-- Exercise instructions --
Exactly as they appear, copy the lines from the start of the entries below to the line containing "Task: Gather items", both ends included.

-- Data supplied --
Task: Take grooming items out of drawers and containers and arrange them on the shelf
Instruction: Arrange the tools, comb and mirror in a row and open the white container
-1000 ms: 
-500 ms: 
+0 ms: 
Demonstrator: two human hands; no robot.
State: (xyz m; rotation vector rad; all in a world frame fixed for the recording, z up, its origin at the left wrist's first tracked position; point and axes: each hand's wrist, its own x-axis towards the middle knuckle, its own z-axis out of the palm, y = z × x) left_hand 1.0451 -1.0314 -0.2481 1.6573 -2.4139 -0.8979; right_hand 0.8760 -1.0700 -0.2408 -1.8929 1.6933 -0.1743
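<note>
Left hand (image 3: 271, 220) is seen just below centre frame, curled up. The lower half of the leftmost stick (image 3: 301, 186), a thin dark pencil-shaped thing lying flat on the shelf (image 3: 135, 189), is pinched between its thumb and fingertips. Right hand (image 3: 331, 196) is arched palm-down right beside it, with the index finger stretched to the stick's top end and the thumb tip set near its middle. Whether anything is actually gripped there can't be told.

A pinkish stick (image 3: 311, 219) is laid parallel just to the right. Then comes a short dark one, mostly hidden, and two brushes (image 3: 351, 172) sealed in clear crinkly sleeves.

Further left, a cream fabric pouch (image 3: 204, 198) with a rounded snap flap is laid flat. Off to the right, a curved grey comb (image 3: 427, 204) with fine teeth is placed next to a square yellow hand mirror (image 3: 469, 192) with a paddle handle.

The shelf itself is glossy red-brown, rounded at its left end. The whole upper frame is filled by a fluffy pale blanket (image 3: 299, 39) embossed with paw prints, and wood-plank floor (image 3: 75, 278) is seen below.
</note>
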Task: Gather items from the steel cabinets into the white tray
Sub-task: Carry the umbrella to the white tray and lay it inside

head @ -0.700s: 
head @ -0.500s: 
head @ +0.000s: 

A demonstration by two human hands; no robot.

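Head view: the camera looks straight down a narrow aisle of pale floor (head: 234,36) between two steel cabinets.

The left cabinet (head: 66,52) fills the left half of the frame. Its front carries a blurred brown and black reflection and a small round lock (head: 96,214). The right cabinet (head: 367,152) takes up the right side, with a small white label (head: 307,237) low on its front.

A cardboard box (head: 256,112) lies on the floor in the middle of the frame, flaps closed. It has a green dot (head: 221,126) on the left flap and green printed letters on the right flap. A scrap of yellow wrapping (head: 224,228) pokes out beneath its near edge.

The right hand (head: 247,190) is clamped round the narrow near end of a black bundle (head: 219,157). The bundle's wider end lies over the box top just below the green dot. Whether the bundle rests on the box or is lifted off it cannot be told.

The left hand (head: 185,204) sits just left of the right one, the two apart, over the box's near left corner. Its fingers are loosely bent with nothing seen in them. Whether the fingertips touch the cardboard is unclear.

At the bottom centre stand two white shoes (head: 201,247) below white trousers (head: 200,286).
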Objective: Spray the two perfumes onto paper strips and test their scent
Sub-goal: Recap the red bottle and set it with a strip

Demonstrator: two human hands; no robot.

-- Your response --
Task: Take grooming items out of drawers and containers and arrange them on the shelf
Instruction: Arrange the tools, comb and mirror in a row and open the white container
-1000 ms: 
-500 ms: 
+0 ms: 
Demonstrator: two human hands; no robot.
State: (xyz m; rotation vector rad; all in a world frame fixed for the recording, z up, its origin at the left wrist's first tracked position; point and axes: each hand's wrist, its own x-axis towards the middle knuckle, its own z-axis out of the palm, y = z × x) left_hand 1.0451 -1.0314 -0.2481 1.6573 -2.4139 -0.8979; right_hand 0.8760 -1.0700 -0.2408 -1.8929 1.6933 -0.1743
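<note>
Left hand (image 3: 271, 220) is seen just below centre frame, curled up. The lower half of the leftmost stick (image 3: 301, 186), a thin dark pencil-shaped thing lying flat on the shelf (image 3: 135, 189), is pinched between its thumb and fingertips. Right hand (image 3: 331, 196) is arched palm-down right beside it, with the index finger stretched to the stick's top end and the thumb tip set near its middle. Whether anything is actually gripped there can't be told.

A pinkish stick (image 3: 311, 219) is laid parallel just to the right. Then comes a short dark one, mostly hidden, and two brushes (image 3: 351, 172) sealed in clear crinkly sleeves.

Further left, a cream fabric pouch (image 3: 204, 198) with a rounded snap flap is laid flat. Off to the right, a curved grey comb (image 3: 427, 204) with fine teeth is placed next to a square yellow hand mirror (image 3: 469, 192) with a paddle handle.

The shelf itself is glossy red-brown, rounded at its left end. The whole upper frame is filled by a fluffy pale blanket (image 3: 299, 39) embossed with paw prints, and wood-plank floor (image 3: 75, 278) is seen below.
</note>
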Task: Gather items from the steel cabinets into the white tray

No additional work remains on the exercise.